Each of the foregoing patents, publications, applications and references is incorporated herein by reference as if fully set forth herein.

SUMMARY OF THE INVENTION

In general, the present application relates to “nanocapsules,” which term refers to a number of nanoparticles, including, but not limited to, nanovesicles, micelles, lamellae shaped particles, polymersomes, dendrimers, and nano-size particles of various other small fabrications that are known to those in the art. The nanocapsules falling within the general scope of the present invention are drug delivery vehicles that deliver drugs, particularly, peptides and proteins such as insulin, to the gastrointestinal portions of the body where they are absorbed without appreciable degradation by resident enzymes. More particularly, in one aspect of the invention, the nanocapsules are comprised of amphiphilic diblock amino acid or amino acid derivative polymers. In a general aspect of the invention, when these diblocks are in solution, such as the environment of the stomach and intestines, the nanocapsules form and adhere to, or partially adhere to, absorb or encapsulate, the drug molecules of interest, including those that heretofore have not been successfully formulated for oral drug delivery, such as polypeptides and macromolecules, e.g., insulin. Nanocapsule full or partial absorption or encapsulation of such drug molecules enables their delivery via oral or mucosal means including by the inclusion of the diblock formulation in tablet, capsule, caplet, powder, liquid, suspension and other pharmaceutical forms known to those of skill in the art of the drug and pharmaceutical industries.

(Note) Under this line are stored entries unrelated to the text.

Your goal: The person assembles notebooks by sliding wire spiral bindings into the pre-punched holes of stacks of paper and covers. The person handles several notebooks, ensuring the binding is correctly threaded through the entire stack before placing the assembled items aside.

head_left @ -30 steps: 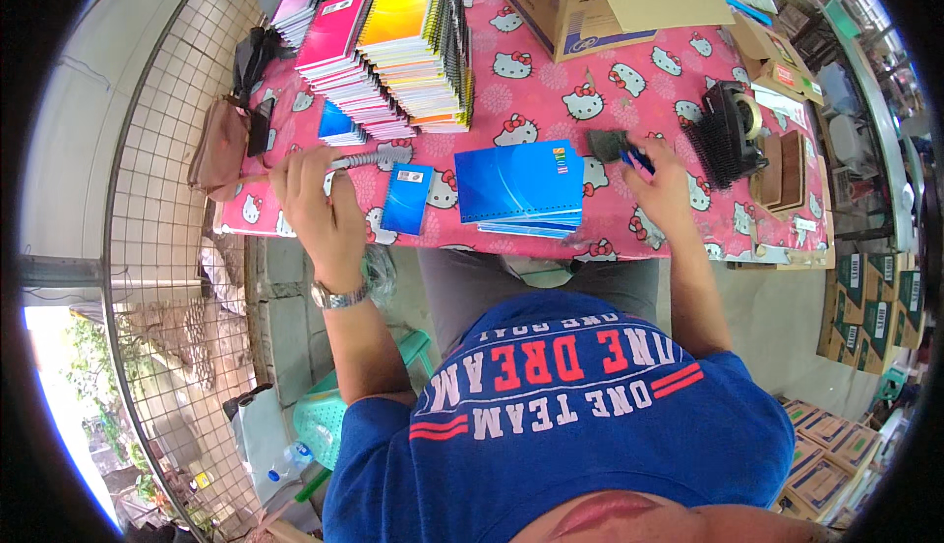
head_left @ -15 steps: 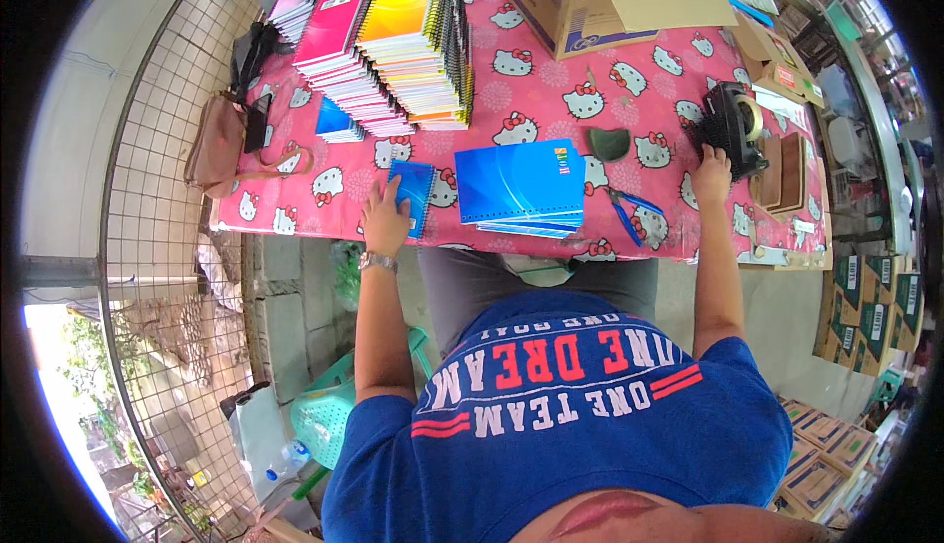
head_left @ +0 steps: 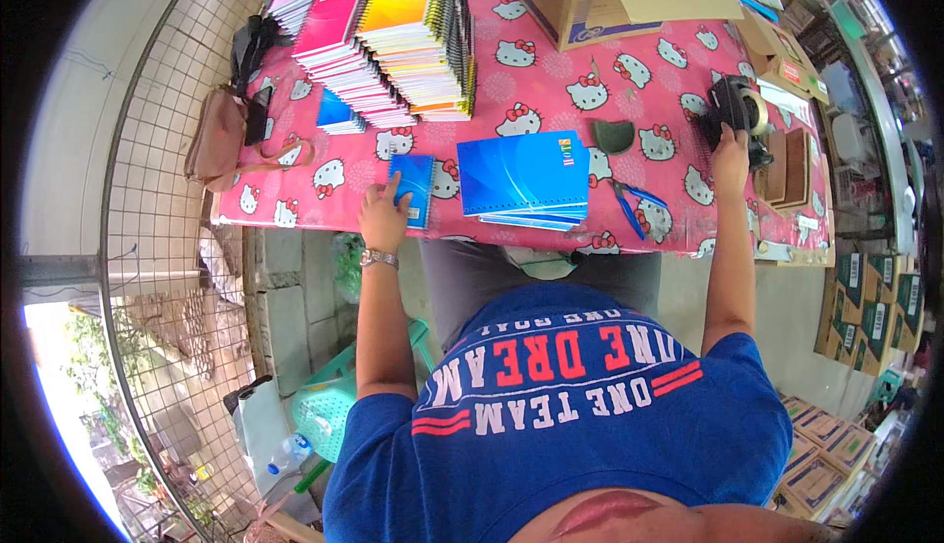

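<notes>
The small blue notebook (head_left: 411,187) is lying near the table's front edge, with the left hand (head_left: 382,216) now resting on it, fingers spread flat. The right hand (head_left: 730,154) has moved from the scissors (head_left: 634,199) to the black tape dispenser (head_left: 736,110), fingers closing on it. A blue notebook stack (head_left: 523,177) is sitting between them.
</notes>
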### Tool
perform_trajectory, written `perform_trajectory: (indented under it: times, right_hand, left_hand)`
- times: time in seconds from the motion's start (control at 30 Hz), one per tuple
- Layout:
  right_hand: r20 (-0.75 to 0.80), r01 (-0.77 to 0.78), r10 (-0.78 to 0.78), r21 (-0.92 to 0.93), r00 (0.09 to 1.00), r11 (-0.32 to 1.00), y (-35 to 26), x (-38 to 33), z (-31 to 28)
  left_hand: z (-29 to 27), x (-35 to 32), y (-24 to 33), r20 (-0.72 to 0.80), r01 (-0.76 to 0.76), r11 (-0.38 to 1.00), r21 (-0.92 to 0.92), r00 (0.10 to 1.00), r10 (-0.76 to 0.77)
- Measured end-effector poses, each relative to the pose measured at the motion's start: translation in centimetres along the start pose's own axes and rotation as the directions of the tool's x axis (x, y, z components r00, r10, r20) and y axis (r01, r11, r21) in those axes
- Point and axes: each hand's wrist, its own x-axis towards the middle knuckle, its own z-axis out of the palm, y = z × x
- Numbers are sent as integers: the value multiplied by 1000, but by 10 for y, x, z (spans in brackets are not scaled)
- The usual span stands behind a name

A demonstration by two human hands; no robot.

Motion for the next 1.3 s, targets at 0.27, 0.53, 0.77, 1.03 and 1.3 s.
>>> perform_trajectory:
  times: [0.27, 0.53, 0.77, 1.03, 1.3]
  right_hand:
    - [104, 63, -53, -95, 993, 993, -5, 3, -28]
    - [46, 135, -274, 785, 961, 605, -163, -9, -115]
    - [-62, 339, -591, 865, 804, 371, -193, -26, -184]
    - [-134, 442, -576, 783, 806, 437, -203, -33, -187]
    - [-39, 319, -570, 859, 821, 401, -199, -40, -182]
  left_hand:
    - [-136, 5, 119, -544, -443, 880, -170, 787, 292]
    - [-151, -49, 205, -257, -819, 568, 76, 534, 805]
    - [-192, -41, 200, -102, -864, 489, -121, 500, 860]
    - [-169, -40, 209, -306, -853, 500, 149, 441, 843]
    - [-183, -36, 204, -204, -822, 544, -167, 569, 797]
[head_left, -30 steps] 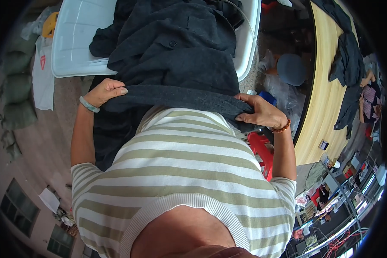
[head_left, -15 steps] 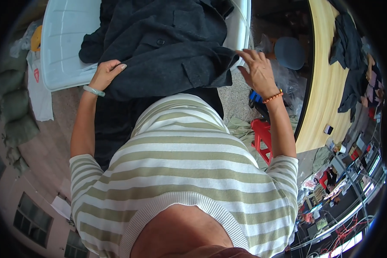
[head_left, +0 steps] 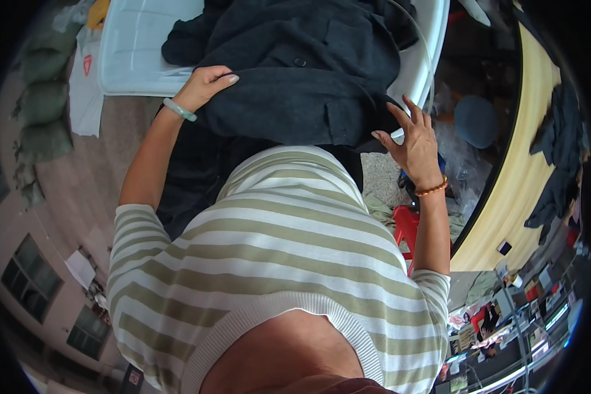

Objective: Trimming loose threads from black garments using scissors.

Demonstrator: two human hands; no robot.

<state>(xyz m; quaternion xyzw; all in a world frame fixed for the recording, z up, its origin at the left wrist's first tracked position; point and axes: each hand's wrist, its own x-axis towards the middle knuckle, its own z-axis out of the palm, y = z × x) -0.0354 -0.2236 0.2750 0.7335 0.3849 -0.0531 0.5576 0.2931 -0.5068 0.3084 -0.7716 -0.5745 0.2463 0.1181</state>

While other copolymers fall within scope of the present invention, one general aspect of the present application is directed to diblock copolymers, and certain single polymers. For example, conventional thinking is that a triblock polymer is important to form a proper wall for a nanoparticulate drug carrier. However, the applicants herein have discovered that a diblock polymer form is a particularly effective nanoparticulate drug carrier.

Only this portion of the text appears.